弟の誕生日は少し先だが、せっかく家族四人揃ったから、本人の要望(奴はalwaysすき焼き)を実行に移す。仕事帰りの母と、駅前で待ち合わせて買い物。私が雨人間だからか、東京は今日も雨だった。その上激寒なので、慌てて親の服を借りた。


氷雨の町。友だちと遊び回っていた小学生時代、このけやきのしたで。

買い出しを終えても、父は講演会を聞きに行って留守。弟は炊飯器を買いにでかけた。私は、家族へのおみやげを買いに、新宿に出た。
霧のような冷たい雨が、風と一緒に吹き付けてくる。猛暑に慣れた体には、理解出来ない展開の早さ。東京は、いつもこんなもん?
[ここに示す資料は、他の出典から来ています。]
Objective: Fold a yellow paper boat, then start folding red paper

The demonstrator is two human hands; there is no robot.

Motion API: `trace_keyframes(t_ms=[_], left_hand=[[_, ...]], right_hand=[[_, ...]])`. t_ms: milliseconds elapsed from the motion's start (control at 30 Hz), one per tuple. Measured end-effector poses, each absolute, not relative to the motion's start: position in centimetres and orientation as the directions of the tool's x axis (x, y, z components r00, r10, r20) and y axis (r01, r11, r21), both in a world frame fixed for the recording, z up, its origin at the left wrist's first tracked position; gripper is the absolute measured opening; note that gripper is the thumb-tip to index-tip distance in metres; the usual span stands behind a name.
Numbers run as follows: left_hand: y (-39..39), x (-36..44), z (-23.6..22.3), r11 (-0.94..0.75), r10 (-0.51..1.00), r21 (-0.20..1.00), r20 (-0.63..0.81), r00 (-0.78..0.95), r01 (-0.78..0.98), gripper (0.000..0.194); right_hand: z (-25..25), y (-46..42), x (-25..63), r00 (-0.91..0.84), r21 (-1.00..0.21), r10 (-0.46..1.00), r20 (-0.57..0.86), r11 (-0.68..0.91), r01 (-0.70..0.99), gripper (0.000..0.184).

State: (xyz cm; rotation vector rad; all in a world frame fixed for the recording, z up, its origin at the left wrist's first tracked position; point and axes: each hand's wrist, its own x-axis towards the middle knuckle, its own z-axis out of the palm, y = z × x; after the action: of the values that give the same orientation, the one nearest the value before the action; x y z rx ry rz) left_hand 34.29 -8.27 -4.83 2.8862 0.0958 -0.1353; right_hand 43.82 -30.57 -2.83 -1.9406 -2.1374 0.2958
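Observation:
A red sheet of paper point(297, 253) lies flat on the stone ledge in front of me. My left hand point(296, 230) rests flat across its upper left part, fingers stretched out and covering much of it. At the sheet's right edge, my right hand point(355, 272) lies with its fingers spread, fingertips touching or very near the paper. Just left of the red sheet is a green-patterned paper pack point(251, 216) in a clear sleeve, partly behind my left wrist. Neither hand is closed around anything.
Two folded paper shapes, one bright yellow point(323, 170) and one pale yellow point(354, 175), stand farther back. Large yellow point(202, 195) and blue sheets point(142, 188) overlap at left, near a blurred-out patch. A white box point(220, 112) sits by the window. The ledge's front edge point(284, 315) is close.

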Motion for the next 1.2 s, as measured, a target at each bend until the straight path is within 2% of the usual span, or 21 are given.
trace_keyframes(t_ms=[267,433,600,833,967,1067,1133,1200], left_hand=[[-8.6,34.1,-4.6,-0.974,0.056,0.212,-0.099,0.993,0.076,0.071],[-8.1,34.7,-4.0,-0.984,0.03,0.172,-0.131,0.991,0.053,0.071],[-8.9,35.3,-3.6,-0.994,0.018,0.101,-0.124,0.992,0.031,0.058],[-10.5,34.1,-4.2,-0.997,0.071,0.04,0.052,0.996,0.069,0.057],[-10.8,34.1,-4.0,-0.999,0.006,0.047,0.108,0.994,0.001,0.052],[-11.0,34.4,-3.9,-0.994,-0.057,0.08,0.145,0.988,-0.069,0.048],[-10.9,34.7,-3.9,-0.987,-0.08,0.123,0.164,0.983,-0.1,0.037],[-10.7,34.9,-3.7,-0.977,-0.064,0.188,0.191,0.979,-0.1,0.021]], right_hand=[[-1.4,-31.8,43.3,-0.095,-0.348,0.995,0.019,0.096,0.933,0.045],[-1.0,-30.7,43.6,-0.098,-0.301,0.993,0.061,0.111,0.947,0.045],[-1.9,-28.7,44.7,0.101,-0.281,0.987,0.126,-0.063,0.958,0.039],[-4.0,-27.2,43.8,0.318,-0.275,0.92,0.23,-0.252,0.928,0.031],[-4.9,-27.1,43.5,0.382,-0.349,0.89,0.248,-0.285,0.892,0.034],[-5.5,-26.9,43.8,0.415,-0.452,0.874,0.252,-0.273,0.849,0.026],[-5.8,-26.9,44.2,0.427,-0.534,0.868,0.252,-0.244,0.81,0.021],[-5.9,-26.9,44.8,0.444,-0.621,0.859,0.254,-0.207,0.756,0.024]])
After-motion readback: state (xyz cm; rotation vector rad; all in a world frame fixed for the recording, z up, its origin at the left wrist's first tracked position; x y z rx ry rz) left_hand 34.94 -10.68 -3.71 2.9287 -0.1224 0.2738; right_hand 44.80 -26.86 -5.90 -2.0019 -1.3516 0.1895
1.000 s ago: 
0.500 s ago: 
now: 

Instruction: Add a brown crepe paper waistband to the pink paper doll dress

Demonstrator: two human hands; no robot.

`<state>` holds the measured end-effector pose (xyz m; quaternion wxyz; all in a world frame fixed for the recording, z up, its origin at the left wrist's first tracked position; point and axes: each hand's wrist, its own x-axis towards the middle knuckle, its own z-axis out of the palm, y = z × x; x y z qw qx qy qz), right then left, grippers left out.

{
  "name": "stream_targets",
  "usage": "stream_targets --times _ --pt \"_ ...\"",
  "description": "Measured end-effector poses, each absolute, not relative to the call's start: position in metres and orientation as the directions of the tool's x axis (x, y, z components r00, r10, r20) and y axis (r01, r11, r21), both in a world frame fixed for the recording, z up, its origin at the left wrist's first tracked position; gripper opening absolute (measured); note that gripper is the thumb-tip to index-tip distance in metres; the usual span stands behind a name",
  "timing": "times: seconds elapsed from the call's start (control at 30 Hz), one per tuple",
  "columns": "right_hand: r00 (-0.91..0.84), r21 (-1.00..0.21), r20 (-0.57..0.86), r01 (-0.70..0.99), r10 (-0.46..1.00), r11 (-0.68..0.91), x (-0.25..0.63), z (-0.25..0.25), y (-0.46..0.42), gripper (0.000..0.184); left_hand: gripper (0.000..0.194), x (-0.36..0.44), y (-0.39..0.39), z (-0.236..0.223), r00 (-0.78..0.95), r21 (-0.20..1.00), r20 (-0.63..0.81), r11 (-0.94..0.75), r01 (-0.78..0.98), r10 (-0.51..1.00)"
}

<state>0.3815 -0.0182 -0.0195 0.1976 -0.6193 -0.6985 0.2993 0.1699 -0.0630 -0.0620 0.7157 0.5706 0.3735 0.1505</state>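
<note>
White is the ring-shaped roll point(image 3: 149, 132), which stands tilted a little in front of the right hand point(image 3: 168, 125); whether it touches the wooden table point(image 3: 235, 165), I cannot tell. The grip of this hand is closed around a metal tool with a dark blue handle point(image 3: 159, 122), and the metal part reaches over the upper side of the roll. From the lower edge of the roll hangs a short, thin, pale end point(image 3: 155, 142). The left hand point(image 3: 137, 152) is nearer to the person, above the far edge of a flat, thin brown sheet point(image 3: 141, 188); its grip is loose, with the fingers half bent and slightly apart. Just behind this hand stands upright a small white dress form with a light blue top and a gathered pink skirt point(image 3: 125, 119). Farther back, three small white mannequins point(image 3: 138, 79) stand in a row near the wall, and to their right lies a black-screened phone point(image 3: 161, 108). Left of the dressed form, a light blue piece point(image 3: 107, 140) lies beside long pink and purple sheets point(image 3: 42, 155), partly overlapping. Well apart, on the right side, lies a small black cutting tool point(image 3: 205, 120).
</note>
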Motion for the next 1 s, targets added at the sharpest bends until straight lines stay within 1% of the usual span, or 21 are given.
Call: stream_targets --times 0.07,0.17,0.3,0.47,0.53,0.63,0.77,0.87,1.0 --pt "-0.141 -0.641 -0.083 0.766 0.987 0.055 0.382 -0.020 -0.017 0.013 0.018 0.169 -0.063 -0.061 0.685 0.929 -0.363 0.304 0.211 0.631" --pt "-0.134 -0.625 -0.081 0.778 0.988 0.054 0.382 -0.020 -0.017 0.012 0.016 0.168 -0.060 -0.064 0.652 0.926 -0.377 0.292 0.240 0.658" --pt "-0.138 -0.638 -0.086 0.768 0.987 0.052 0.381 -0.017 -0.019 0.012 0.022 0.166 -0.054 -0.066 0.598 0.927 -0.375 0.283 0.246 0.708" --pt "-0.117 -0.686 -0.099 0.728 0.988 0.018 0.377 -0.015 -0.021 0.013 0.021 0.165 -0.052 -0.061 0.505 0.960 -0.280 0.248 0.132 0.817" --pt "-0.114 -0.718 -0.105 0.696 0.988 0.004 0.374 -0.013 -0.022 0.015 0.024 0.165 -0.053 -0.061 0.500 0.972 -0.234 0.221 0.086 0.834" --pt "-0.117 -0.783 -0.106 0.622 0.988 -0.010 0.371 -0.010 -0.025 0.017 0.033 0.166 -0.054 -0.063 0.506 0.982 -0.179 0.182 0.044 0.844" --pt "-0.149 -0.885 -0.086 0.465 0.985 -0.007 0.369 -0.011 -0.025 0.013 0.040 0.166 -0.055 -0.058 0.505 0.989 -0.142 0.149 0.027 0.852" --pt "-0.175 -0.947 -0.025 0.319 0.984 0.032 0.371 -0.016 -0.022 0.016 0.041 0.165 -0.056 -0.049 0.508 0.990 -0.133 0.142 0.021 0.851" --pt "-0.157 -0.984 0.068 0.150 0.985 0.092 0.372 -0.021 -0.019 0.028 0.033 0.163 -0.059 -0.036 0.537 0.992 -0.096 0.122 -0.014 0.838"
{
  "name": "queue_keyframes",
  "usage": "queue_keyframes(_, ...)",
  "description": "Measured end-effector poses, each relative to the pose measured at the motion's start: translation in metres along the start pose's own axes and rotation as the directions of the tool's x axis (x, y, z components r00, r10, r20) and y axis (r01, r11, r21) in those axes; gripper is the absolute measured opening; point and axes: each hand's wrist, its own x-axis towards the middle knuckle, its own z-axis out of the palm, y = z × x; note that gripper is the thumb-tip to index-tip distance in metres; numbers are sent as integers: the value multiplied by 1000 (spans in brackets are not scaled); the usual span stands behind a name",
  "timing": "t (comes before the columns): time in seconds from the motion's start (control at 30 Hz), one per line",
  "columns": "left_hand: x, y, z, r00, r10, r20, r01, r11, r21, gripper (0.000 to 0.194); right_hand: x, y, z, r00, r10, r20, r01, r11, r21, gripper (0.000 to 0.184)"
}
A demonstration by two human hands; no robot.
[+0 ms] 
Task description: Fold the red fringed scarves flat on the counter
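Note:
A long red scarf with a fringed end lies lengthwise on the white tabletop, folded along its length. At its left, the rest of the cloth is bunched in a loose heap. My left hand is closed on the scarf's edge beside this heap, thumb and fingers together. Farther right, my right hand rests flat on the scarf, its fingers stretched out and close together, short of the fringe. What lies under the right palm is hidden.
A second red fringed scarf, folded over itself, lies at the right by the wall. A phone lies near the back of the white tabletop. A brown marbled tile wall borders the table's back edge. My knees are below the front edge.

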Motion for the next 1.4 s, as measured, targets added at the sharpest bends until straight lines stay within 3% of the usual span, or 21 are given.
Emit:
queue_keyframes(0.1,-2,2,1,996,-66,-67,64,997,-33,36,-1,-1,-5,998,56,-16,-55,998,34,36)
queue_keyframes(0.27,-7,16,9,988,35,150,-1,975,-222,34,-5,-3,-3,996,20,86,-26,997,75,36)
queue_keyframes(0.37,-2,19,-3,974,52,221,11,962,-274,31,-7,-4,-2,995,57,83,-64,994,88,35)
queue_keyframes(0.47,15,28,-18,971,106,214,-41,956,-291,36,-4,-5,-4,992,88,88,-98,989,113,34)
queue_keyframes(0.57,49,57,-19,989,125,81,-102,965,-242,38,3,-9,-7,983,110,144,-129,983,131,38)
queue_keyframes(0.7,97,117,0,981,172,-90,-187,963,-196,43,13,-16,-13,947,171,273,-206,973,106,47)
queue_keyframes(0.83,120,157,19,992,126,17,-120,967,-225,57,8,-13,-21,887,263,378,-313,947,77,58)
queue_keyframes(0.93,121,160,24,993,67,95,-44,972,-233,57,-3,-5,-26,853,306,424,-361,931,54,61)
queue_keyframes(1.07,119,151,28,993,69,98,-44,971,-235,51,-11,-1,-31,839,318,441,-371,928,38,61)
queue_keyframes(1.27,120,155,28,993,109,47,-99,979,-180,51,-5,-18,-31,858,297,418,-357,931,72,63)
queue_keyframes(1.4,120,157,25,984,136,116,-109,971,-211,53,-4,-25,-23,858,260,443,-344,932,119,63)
新宿の紀伊國屋書店。ギャラリーを冷やかす。大好きな日本画家・東山魁夷さんのリトグラフ。「版画で繊細な東山ブルーが出せるわけない」そんな思い込みは、見事粉砕!あぁ、これだ、これが東山ブルー!!しかし今は、教育ローンの予定が。それに、私自身の教育投資のために、上京したんだ。ケチケチいきます!目の保養、ありがとう☆

次は百貨店地下街で、手みやげ探し。新宿東口から西口に出る、懐かしの裏道を使う。高校くらいまではよく分からなかった、東京の道。大学に入ると、本当に右も左もな人を、誘導する必要がうまれる。新宿は東京の数多いターミナルの中でも使いやすく、インカレの会合はいつも新宿だった。みんな、どうしてるのかな…知っている。伴侶を見つけ、子どもを授かり、荒波に漕ぎ出すように生きている。みんな、大学生活なんて一瞬で終わると、分かっていた。社会に出て、家庭を持ってとなると、もう学生の時のことなんて、永遠の夢になって遠ざかってしまう。

あれから二十年も経って、何を見つけるつもりなんだ?

霧吹きみたいな風が、若者とデモ隊と外国人に降りかかる。それが、今の新宿。ここは、カオスの都

すき焼きパーティーは、主賓が鍋奉行を遂行する乱暴なものだった。しかも、すき焼きのたれを忘れたので、随時何かを足して足して、結果よく分からない牛鍋に帰着。鍋奉行の采配がグレートなおかげだね!と、飲んで食べていた私達はお気楽さん。弟提供のうどん使用のうどんすき(主賓にタカるなよ…)で締めた後、駅前のケーキ屋のロールケーキを食べた。私にとっては、町に一軒しかない「いつものケーキ屋」だが、ここが本当に美味しい!こどものうちから、こんな美味いものが誕生日ケーキだったとは、我ながらぜいたくだったなぁ…

でも、25歳で東京を離れて二十年。東京や関東、家族や部活の人間関係…嫌いじゃないけど、息苦しいと感じることもあった。だからではないが、思いきって地方に住んでみた。家族のアスペルガーを話すと、やっぱり心配する母。でも、私のLGBTは打ち明けられなかった。以前LGBTのサークルに参加したときも、親には打ち明けないほうがいいって、助言されたんだ。同居していて、どうしても言わなきゃいけない場合じゃないなら、本当のことをいうのが、常に正しいわけではないから。

性の話は、この歳でも親とは難しい。さらに、トランスジェンダーだ。「そんな体に産んだ覚えはない」と、混乱させるのがオチ。これは、選べないことなんだ。でも…

才能勝負の業界で誠実に働き、脳卒中や腎臓ガンにもまっすぐ向き合っている父。
50代で働き始め、絶え間ないマシンガントークで家族を蜂の巣にしながら、仕事も伯母の介護もなんとかやっちゃうパワフルな母。
ひとり老親を任されて、不安定な仕事だけど、これまた誠実に生きている弟。

私と、わたしの家族。子どもたちはどんな大人になるんだろう。私は趣味に戻れるのか?戻った上で、伴侶と80歳を迎えるんだろうか。ロールケーキって、こんなに美味しくていいの?

さぁ翌日は、今回のお題目が待っている。「はい!敵前逃亡を希望いたします!」
…んなわけなくて、私は電車に乗った。